İki şeyi gerçekleştirirseniz felaha erersiniz.
1.Rab olarak Allah’ı kabul edeceksiniz.,
2.Dosdoğru olursunuz.
Korkmayın, üzülmeyin sizi cennetle müjdelerim diyor.
Emrullah Ayan’ın, yıllardır Myanmar’lı Budistlerin uyguladığı katliamlardan dolayı hayat memat mücadelesi veren Arakan’lı Müslümanlara son bir haftada yapılan katliamda ise üç binden fazla Müslüman’ın katledilmesinin konu edildiği hutbesini aşağıda sunuyoruz:
Hutbe: Arakan’da İnsanlık Dahil Her Şey Ölüyor
“Size ne oluyor da, Allah yolunda ve, ‘Ey Rabbimiz! Bizleri halkı zalim olan şu memleketten çıkar, katından bize bir dost ver, bize katından bir yardımcı ver’ diye yalvarıp duran zayıf ve zavallı erkekler, kadınlar ve çocuklar uğrunda savaşa çıkmıyorsunuz?” (Nisa: 75) Arakan, Myanmar’ın kuzeybatısında yer almaktadır. Arakan nüfusunun önemli çoğunluğunu Rohingya Müslümanları ile Budist Rukhine’ler oluşturmakta. İslam, Arakan’da 8. yüzyıldan itibaren bölgeye gelen Müslüman tüccarlar vasıtasıyla yayıldı. Arakan’da 1430’da bir İslam devletinin kurulduğu ve bu devletin 1784 yılında Budist krallık tarafından işgal edilinceye kadar 354 yıl bağımsız bir devlet olarak kaldığı bilinmektedir.
1948 yılından beri Budist Myanmar devletinin işgali altında bulunan Arakan’daki Müslümanlar, büyük baskı ve kısıtlamalar içerisinde hayatlarını devam ettirmeye çalışmaktadır. Bölgede Müslümanların evlenmeleri, seyahat etmeleri ve ilkokuldan sonra eğitim-öğretim almaları yasaktır. Müslümanların seyahat yasakları o kadar geniş ki başka bir kasabaya ailelerini ziyarete gitmek için bile izin almaları gerekiyor.
Bir milyondan fazla Arakan’lı Müslüman, başta Bangladeş olmak üzere Pakistan, Malezya, Suudî Arabistan’da çok kötü şartlarda mülteci olarak hayat mücadelesi vermektedir.
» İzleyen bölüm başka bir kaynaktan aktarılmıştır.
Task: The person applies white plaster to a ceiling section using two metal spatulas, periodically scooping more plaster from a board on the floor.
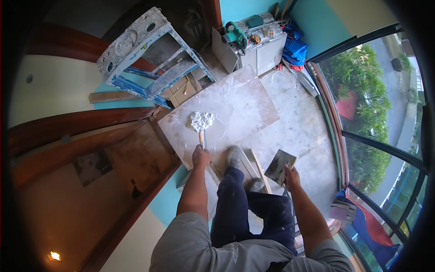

Kamplarda açlıktan toplu ölümler alışılagelmiş bir durum haline gelmiştir.
Geçtiğimiz günlerde radikal Budist gruplar, Rohingya Müslümanlarına karşı propaganda başlattı ve onların Bangladeş’ten gelen mülteciler olduğunu iddia ederek sınır dışı edilmelerini istedi. Budist hükümet yetkilileri de bu gösterilere katılıp destek verince soykırıma yeşil ışık yakılmış oldu. Bu gösterilerin ve kışkırtmaların başında Aşin Virathu isimli rahip ve 969 lakaplı Budist örgüt bulunuyor. Bu rahip, Müslümanları, Myanmar’ın en büyük düşmanı olarak nitelendirip sosyal medya üzerinden Budistleri Müslümanlara karşı kışkırtarak örgütlüyor.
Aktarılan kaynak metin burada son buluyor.